§ Problem requirements:
Output every line of the material exactly, omitting images.

--- Supplied material Enclosed Below ---

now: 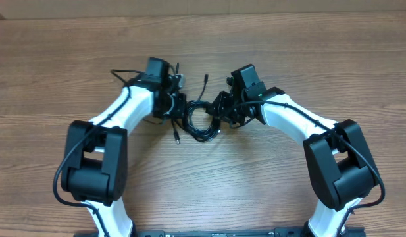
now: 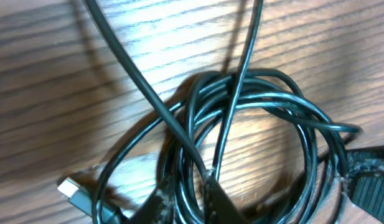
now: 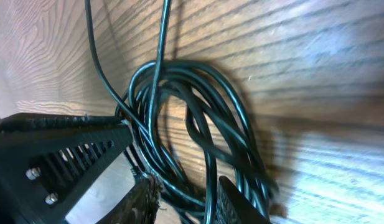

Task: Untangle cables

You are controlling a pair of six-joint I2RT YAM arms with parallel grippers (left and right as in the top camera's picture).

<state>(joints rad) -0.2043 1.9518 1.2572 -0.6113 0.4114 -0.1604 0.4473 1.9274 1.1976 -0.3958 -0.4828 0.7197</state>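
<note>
Light, limp and slick, the cables (image 1: pixel 203 136) suit a hold near the plug (image 2: pixel 68 186); left claw (image 2: pixel 187 202) and right claw (image 3: pixel 190 205) straddle strands, whether pinching I cannot tell.

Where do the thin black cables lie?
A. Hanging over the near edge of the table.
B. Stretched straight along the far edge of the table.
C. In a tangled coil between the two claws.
C: the overhead view shows the cables looped together on the table, between the left claw and the right claw.
</note>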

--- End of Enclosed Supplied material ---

§ Completed task:
now: 
now: 
now: 

Task: Untangle cables

You are controlling a pair of six-joint I2RT YAM arms with parallel grippers (left and right as in the top camera's picture).

<state>(joints rad) -0.2043 1.9518 1.2572 -0.6113 0.4114 -0.1604 0.4473 1.9274 1.1976 -0.3958 -0.4828 0.7197</state>
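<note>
Light, limp and slick, the cables (image 1: pixel 203 136) suit a hold near the plug (image 2: pixel 68 186); left claw (image 2: pixel 187 202) and right claw (image 3: pixel 190 205) straddle strands, whether pinching I cannot tell.

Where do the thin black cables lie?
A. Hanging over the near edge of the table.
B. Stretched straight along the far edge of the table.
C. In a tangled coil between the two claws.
C: the overhead view shows the cables looped together on the table, between the left claw and the right claw.
</note>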

With the answer given, the exercise is complete.